• What is needed
Your answer should hold each line of the material that contains the word "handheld".

• Supplied entries
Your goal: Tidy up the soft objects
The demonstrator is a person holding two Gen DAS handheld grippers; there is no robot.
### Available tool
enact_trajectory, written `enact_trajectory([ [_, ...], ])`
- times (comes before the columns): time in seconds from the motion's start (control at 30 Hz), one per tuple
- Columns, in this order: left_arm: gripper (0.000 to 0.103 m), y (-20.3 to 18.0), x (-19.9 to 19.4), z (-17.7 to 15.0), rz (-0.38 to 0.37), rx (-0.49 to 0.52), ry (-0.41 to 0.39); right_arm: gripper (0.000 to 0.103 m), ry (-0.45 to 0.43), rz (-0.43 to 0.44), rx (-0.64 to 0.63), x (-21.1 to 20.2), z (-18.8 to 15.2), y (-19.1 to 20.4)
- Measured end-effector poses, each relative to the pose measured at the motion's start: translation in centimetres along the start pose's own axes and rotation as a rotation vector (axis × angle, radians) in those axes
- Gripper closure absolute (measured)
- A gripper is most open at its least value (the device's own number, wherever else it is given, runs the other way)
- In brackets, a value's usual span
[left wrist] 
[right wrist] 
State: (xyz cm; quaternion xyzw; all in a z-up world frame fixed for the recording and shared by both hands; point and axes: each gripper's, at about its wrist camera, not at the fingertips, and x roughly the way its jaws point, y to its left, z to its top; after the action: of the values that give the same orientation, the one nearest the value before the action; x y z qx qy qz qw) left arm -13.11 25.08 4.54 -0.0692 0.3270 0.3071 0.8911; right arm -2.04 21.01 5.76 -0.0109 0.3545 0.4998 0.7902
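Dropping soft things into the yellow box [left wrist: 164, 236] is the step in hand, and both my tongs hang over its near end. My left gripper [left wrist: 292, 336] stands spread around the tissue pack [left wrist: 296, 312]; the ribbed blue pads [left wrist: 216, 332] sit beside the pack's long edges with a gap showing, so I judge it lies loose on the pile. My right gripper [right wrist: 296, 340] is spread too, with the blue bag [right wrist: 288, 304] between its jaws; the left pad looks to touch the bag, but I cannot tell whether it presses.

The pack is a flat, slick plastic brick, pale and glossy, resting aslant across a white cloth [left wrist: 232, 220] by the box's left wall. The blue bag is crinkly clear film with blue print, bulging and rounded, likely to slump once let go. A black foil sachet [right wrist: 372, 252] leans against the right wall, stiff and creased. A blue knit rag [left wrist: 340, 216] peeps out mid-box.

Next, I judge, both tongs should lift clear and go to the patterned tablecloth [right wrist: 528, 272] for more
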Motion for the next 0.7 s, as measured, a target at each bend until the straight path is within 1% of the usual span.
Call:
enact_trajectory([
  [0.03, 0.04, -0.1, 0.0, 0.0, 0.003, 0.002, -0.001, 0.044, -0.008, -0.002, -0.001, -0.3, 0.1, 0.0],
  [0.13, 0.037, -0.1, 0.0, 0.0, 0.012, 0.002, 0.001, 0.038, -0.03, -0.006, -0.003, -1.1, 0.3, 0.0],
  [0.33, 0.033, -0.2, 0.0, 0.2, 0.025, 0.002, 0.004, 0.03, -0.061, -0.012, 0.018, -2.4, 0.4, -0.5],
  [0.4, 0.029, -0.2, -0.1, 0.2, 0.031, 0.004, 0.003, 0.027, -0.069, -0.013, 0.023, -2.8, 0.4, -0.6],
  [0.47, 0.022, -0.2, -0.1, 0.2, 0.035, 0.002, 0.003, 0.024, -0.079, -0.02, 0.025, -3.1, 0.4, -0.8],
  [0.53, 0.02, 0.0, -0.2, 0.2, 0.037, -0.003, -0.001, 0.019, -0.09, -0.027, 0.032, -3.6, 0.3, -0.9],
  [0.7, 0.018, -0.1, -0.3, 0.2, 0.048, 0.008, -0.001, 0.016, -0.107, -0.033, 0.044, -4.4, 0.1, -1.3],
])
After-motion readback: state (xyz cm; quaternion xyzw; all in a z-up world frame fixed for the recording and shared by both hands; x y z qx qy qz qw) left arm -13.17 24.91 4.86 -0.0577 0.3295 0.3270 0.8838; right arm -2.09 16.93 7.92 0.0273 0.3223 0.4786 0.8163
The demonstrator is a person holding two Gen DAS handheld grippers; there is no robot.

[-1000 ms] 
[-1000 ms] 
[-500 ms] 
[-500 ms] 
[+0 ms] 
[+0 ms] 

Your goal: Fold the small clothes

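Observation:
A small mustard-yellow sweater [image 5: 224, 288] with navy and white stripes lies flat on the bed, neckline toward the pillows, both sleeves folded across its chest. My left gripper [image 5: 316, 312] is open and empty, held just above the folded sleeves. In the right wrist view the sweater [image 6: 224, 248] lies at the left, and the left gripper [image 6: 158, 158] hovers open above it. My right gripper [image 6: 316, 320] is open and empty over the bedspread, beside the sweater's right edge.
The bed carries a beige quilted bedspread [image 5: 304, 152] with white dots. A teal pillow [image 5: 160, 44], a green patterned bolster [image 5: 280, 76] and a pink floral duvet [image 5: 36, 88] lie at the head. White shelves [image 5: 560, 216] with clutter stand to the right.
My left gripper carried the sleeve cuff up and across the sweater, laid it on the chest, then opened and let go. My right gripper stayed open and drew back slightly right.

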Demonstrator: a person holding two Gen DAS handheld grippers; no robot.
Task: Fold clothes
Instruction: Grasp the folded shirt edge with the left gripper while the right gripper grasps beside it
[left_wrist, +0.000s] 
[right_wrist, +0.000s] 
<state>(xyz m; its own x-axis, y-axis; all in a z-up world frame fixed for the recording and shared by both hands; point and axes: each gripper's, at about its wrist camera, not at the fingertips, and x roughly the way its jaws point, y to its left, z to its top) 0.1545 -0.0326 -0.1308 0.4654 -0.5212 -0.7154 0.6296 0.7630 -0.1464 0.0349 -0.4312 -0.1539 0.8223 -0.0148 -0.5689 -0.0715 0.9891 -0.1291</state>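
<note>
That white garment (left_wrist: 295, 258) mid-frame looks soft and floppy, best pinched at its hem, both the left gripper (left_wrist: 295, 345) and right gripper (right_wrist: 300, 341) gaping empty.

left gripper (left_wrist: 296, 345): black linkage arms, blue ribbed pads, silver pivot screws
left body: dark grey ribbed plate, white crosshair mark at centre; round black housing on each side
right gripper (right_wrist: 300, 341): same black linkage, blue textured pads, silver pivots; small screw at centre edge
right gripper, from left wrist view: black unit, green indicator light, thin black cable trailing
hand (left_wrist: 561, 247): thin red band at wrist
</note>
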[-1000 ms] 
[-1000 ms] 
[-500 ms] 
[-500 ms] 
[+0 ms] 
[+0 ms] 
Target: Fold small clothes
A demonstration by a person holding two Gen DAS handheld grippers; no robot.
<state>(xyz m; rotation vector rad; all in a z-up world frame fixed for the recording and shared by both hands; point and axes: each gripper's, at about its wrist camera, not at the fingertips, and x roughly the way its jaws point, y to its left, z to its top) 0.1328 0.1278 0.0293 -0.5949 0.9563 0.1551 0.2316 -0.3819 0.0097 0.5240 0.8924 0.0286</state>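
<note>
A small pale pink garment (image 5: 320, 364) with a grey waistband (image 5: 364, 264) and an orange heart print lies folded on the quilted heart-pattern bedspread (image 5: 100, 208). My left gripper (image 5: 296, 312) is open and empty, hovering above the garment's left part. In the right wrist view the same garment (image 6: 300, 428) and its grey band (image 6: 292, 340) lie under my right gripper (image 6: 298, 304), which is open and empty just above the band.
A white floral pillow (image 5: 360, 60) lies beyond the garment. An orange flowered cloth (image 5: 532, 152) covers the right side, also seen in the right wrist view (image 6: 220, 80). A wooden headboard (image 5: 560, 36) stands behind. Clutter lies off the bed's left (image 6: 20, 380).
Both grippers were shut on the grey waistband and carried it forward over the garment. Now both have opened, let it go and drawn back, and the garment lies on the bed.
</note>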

• Answer
The demonstrator is a person holding two Gen DAS handheld grippers; there is no robot.
The demonstrator is a person holding two Gen DAS handheld grippers; there is no robot.
Demonstrator: a person holding two Gen DAS handheld grippers; no robot.
A demonstration by a person holding two Gen DAS handheld grippers; no robot.

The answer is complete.